Technology companies are rejoicing over a new rule adopted by the Financial Accounting Standards Board yesterday that will accelerate revenue recognition for many of their products.

The FASB voted unanimously and without comment to adopt a consensus of its Emerging Issues Task Force to allow companies more flexibility in how they recognize revenue for products that are bundled with post-sale service or software updates. FASB Technical Director Russell Golden said the final guidance will be posted on FASB’s Website Oct. 2.

Analysts for tech companies like Apple Inc. already are predicting spikes in revenue as a result of the adoption of the rule, although they’re also warning investors to temper their jubilation because it represents faster recognition of revenue, not an actual increase in revenue. Apple has been required to recognize iPhone revenue gradually over as much as two years while the new rule will allow a much greater portion of the revenue to be recognized at the time of sale.

Under existing rules, companies establish selling prices for “multiple-element arrangements” by first looking to the price they would charge for each of the pieces and parts that go into the arrangement. If that data isn’t available, for example because the company doesn’t sell the individual parts or services separately, it can look to competitor pricing information.

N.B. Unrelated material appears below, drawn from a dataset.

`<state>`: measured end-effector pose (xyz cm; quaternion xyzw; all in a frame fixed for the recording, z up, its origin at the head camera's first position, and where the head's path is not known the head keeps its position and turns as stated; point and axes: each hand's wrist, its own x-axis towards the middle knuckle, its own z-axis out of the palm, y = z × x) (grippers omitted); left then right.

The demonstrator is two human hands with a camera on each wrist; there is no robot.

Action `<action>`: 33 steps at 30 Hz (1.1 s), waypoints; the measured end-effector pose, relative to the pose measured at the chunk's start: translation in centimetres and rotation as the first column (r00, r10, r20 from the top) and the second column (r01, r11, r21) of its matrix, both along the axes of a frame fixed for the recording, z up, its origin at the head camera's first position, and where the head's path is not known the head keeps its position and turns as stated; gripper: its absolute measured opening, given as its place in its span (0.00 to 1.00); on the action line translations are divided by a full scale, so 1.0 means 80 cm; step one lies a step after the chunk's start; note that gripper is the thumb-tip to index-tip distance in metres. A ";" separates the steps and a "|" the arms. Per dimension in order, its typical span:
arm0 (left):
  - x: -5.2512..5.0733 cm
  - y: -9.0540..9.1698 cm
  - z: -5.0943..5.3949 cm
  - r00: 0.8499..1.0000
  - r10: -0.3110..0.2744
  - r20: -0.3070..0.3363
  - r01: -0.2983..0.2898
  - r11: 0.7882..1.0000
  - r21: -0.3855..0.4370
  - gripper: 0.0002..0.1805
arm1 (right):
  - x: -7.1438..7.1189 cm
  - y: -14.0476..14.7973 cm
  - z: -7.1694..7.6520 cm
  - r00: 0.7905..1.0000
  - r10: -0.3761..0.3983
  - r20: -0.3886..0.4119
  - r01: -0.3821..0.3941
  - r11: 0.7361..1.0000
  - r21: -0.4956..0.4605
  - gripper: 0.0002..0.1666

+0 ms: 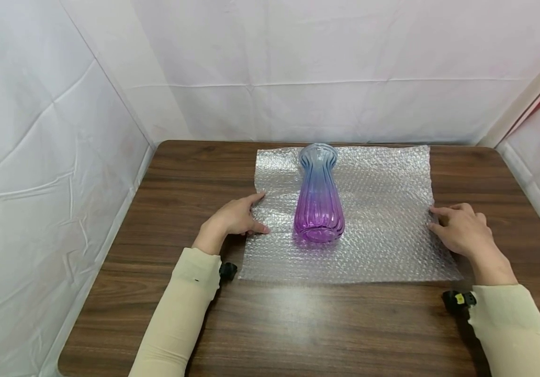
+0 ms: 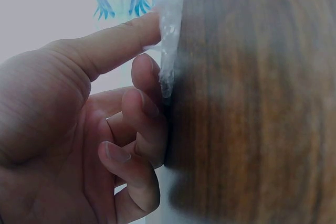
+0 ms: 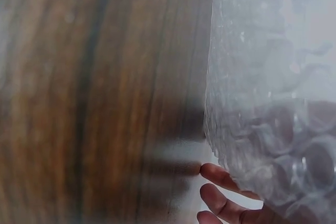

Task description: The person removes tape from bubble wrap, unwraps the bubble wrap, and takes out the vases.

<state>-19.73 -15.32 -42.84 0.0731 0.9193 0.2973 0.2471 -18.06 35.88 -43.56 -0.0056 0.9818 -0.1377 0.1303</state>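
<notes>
A ribbed glass vase [image 1: 319,193], blue at the neck and purple at the base, lies on its side on a sheet of bubble wrap [image 1: 383,241]. Its flared mouth points to the far edge of the table. My left hand [image 1: 232,217] touches the sheet's left edge, thumb and index finger spread apart; in the left wrist view its other fingers bend loosely beside the edge [image 2: 169,51]. At the right edge, my right hand [image 1: 465,230] touches the wrap with thumb and index fingertips. Bubble wrap [image 3: 278,103] partly covers that hand in the right wrist view.
Dark wood-grain tabletop [image 1: 289,324] surrounds the sheet. White cloth walls [image 1: 270,68] enclose the back and sides. Black wrist cameras sit below each hand, the left one [image 1: 227,271] close to the sheet's near left corner.
</notes>
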 end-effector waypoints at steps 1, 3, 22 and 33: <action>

The new guidance, contained in EITF Issue No. 08-1, says companies can take it one step further and estimate selling prices for the individual elements of the arrangement and recognize revenue accordingly. Previously, companies were not allowed to use their own internal estimates.

Golden said FASB has received lots of questions about how quickly the new approach can be adopted. It can be adopted immediately, but it must be used for an entire fiscal year and not a portion of a year. So even though it will be issued after Sept. 30, “companies could adopt this for the third quarter, but they must adopt it as of the beginning of the year,” he said.